On Thursday, weeks after launching its strongest AI mannequin but, Gemini 2.5 Professional, Google printed a technical report exhibiting the outcomes of its inner security evaluations. Nevertheless, the report is mild on the main points, specialists say, making it troublesome to find out which dangers the mannequin would possibly pose.
Technical reviews present helpful — and unflattering, at occasions — information that corporations don’t at all times broadly promote about their AI. By and enormous, the AI group sees these reviews as good-faith efforts to assist unbiased analysis and security evaluations.
Google takes a special security reporting method than a few of its AI rivals, publishing technical reviews solely as soon as it considers a mannequin to have graduated from the “experimental” stage. The corporate additionally doesn’t embody findings from all of its “harmful functionality” evaluations in these write-ups; it reserves these for a separate audit.
A number of specialists TechCrunch spoke with have been nonetheless upset by the sparsity of the Gemini 2.5 Professional report, nonetheless, which they famous doesn’t point out Google’s Frontier Security Framework (FSF).

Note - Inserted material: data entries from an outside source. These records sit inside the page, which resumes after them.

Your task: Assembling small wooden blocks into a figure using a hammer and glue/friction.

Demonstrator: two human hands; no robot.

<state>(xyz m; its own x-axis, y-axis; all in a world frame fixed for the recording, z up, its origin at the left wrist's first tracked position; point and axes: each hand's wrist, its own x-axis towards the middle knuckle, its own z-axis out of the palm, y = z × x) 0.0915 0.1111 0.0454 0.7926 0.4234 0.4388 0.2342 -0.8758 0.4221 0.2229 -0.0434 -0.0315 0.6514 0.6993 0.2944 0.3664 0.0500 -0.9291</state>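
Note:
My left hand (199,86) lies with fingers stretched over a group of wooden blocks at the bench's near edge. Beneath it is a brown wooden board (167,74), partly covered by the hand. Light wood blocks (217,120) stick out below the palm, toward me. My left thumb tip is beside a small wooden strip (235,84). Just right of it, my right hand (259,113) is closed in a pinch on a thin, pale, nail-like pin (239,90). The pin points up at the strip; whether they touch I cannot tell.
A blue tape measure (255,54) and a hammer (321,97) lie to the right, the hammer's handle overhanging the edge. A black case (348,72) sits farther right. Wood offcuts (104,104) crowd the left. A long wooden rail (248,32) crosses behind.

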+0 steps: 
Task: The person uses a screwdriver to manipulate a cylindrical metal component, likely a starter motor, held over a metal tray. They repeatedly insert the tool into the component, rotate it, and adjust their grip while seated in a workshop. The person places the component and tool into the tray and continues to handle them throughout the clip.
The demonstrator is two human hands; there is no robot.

Google launched the FSF final 12 months in what it described as an effort to determine future AI capabilities that would trigger “extreme hurt.”
“This [report] may be very sparse, comprises minimal info, and got here out weeks after the mannequin was already made obtainable to the general public,” Peter Wildeford, co-founder of the Institute for AI Coverage and Technique, instructed TechCrunch. “It’s unimaginable to confirm if Google resides as much as its public commitments and thus unimaginable to evaluate the security and safety of their fashions.”
Thomas Woodside, co-founder of the Safe AI Venture, mentioned that whereas he’s glad Google launched a report for Gemini 2.5 Professional, he’s not satisfied of the corporate’s dedication to delivering well timed supplemental security evaluations. Woodside identified that the final time Google printed the outcomes of harmful functionality checks was in June 2024 — for a mannequin introduced in February that very same 12 months.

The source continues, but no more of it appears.